Employees prepare to move a tram's front panel in Hong Kong on July 15, 2014.

The International Monetary Fund lowered its outlook for global growth this year as expansions weaken from China to the U.S. and military conflicts raise the risk of a surge in oil prices.

The world economy will advance 3.4 percent in 2014, the IMF said, less than its 3.6 percent prediction in April and stronger than last year’s 3.2 percent. Next year growth will be 4 percent, compared with an April forecast for 3.9 percent, the fund said.

“Global growth could be weaker for longer, given the lack of robust momentum in advanced economies” even as interest rates stay low, the IMF said in an update to its World Economic Outlook report. “Monetary policy should thus remain accommodative in all major advanced economies.”

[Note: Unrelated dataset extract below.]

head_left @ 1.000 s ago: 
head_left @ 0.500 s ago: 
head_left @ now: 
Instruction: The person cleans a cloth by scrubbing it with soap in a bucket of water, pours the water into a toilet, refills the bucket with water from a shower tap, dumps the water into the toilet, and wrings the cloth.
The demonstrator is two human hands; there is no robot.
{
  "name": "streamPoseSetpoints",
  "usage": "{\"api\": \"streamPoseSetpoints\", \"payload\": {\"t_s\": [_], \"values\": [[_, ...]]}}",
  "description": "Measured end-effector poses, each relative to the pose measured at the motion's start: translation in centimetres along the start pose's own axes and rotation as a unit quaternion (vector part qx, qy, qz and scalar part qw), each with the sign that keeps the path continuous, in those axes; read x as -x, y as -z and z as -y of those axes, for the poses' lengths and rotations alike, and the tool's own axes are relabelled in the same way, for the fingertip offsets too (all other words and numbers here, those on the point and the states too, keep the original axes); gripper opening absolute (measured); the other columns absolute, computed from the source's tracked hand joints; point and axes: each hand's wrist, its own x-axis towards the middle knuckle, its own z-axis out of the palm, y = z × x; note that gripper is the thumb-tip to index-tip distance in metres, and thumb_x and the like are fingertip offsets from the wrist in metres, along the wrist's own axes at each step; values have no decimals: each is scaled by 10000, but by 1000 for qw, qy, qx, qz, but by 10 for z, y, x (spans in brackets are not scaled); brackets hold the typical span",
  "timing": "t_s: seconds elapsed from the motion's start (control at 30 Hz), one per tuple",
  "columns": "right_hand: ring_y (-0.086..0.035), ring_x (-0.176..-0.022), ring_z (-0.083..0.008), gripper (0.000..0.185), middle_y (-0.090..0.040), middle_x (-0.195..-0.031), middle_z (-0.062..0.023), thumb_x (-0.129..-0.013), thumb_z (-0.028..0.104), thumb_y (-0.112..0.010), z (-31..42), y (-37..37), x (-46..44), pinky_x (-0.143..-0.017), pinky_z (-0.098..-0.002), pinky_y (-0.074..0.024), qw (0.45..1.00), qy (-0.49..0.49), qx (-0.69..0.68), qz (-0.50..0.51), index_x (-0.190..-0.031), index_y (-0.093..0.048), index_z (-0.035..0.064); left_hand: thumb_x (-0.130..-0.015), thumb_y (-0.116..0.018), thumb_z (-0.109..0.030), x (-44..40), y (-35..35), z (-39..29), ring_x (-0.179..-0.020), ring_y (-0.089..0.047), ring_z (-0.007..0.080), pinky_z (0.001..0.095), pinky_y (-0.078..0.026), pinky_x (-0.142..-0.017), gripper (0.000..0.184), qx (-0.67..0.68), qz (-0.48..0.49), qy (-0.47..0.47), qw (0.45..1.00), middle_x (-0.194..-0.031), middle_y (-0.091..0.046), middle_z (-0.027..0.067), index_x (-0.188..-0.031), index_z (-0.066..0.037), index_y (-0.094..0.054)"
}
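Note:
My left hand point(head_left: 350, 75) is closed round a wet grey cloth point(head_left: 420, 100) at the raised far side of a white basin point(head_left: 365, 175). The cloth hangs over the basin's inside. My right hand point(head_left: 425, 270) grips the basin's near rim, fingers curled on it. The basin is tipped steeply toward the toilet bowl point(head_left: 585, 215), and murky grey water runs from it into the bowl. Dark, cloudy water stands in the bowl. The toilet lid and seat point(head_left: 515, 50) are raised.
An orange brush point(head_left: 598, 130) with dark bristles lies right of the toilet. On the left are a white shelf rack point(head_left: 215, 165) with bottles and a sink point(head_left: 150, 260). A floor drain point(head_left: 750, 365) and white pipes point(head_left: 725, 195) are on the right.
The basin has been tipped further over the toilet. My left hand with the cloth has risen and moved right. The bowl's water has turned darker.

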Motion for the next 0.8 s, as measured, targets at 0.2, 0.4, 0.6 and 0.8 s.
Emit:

The IMF report reflected a world rattled by geopolitical risks that have risen since April, including the potential for “sharply higher oil prices” because of recent Middle East unrest.

Growth in emerging markets is projected to be 4.6 percent this year, compared with an April forecast for 4.9 percent, the IMF said.

China’s economy is seen growing 7.4 percent this year, less than the 7.5 percent forecast in April, the IMF said. Next year, growth in the world’s second-largest economy with slow further, to 7.1 percent, the Washington-based fund said, less than its forecast in April for 7.3 percent growth.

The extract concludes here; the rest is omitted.